Opened 7 years ago

Closed 3 years ago

Last modified 2 years ago

#6527 closed Bug (fixed)

A bug in HttpResponse with iterators

Reported by: daonb <bennydaon@…> Owned by: aaugustin
Component: HTTP handling Version: master
Severity: Normal Keywords: http iterators
Cc: mikolo2@…, jim@…, robert.coup@…, real.human@…, forest, daemianmack@…, net147 Triage Stage: Accepted
Has patch: yes Needs documentation: no
Needs tests: no Patch needs improvement: yes
Easy pickings: no UI/UX: no

Description

>>> from django.http import HttpResponse
>>> response = HttpResponse(file('helloworld.txt','r'))
>>> print response
Content-Type: text/html; charset=utf-8

helloworld

>>> print response
Content-Type: text/html; charset=utf-8


>>> 

Seems to me django.http.HttpResponse has to be modified so that when its init is given an iterator, it will go through the iterator only once.

I'd be happy to deliver a patch if this is something that should be fixed.

Attachments (4)

6527.patch (31.5 KB) - added by stugots 7 years ago.
Patch with the fix, and regression tests.
6527-2.diff (3.0 KB) - added by daonb <bennydaon@…> 7 years ago.
Less code here, includes original regression tests
6527 V2.patch (5.8 KB) - added by stugots 7 years ago.
Updated patch
6527-v3.patch (4.0 KB) - added by aaugustin 3 years ago.

Download all attachments as: .zip

Change History (40)

comment:1 Changed 7 years ago by SmileyChris

  • Component changed from Uncategorized to HTTP handling
  • Needs documentation unset
  • Needs tests unset
  • Patch needs improvement unset
  • Triage Stage changed from Unreviewed to Design decision needed

I'm not sure that this is an actual bug. One of the benefits in passing an iterator is so that you don't get the whole response saved in memory, isn't it?

comment:2 Changed 7 years ago by daonb <bennydaon@…>

It came up because I downloaded django analytics from google code and added their middleware. What it does is to scan the reponse for the end body tag and insert the analytics tracker code there. I think it's very clean and it worked great.

Unrelated, I have a piece of code that acts as a proxy for the flickr service - I have to keep my key safe so my server has to act as a go between. My view ends with:

	flickr_resp = urlopen(flickr_api_url, params)
	return HttpResponse(''.join(flickr_resp), mimetype='application/json')

and it worked well until I added the middleware.

It's one of the nasties bags I found - The first thing I did was to add "response = ..." and then print it so I can use the local server to debug. The response seemed fine, after a lot of searching and wandering about I decided to print it twice.

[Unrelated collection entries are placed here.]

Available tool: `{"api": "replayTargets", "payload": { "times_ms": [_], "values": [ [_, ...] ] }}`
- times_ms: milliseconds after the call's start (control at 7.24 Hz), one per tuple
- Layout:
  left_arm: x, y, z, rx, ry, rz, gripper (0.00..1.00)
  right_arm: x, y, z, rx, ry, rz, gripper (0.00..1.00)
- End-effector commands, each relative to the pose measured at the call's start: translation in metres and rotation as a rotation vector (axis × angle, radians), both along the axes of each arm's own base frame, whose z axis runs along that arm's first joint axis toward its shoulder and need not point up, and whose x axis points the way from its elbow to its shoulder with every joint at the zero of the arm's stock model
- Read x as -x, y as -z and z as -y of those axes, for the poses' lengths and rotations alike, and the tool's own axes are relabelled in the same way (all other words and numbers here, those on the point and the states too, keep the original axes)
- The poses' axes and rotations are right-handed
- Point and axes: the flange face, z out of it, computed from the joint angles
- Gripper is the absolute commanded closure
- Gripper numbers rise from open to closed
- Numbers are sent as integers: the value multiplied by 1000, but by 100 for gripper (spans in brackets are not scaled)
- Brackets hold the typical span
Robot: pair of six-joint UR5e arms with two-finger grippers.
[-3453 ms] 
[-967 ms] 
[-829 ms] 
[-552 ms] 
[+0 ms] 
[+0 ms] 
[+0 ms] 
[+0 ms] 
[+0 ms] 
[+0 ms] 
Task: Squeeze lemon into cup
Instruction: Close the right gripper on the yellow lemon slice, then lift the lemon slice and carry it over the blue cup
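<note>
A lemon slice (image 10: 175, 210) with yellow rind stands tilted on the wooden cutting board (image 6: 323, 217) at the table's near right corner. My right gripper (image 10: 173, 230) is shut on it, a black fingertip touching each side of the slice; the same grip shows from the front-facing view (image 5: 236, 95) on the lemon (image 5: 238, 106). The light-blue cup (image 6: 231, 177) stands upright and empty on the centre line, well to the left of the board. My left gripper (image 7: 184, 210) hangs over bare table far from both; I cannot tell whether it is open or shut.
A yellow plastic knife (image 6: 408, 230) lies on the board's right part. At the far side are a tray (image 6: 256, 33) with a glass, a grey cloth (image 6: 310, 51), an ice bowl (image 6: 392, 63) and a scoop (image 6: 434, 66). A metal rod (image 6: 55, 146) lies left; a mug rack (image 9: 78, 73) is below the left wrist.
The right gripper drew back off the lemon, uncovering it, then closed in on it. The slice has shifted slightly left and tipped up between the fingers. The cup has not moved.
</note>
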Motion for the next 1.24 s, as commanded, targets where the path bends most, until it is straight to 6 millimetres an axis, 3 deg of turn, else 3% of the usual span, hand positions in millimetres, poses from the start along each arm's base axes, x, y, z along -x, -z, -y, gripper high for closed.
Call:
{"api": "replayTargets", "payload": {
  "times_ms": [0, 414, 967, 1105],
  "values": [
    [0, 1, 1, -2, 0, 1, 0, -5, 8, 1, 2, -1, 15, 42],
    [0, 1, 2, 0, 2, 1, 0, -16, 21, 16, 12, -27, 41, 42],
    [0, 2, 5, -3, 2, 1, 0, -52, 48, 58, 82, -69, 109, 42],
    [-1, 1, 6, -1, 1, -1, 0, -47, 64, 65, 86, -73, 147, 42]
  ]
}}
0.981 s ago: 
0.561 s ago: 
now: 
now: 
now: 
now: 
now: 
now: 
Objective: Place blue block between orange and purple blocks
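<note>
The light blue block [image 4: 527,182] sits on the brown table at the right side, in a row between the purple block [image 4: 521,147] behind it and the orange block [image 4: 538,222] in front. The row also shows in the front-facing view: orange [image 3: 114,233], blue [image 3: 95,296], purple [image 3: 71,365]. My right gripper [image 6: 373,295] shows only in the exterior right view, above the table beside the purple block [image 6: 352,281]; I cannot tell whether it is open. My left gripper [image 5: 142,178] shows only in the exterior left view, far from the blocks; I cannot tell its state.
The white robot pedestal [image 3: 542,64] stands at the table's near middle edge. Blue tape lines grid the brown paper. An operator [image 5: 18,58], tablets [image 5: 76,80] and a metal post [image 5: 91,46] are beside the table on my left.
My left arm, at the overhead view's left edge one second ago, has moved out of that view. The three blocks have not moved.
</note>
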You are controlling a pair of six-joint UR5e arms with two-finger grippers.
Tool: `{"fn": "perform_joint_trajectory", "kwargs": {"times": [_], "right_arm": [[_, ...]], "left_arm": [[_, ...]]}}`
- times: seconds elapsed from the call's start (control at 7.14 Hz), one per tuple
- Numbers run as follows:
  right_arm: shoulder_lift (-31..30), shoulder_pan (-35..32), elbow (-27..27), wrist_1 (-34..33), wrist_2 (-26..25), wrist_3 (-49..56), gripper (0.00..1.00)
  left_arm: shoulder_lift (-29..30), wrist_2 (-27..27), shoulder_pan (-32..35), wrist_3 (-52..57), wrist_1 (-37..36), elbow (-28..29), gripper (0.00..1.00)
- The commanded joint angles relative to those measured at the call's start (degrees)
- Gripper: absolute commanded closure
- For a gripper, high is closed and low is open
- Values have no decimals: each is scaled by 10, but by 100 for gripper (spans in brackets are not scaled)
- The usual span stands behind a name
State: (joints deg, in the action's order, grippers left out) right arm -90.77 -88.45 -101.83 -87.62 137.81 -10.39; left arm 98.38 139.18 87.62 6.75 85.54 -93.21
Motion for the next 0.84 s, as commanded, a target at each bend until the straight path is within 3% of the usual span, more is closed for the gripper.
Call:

It's definitely not the result I expected. When you have a framework that acts like that, it loses my trust.

comment:3 follow-up: Changed 7 years ago by mtredinnick

  • Triage Stage changed from Design decision needed to Accepted

The HttpResponse class should turn the iterator into a list and store that result. Might as well do it in the __init__ method.

Response classes cannot work reliably with iterators that aren't read in their entirety at the moment because it's too easy (and common) for middleware to access response.content, which would chew up an iterator. You don't have to look back very far in the archives to see how bad things get when we tried to make things truly iterator-aware at that level. It just doesn't integrate well with middleware.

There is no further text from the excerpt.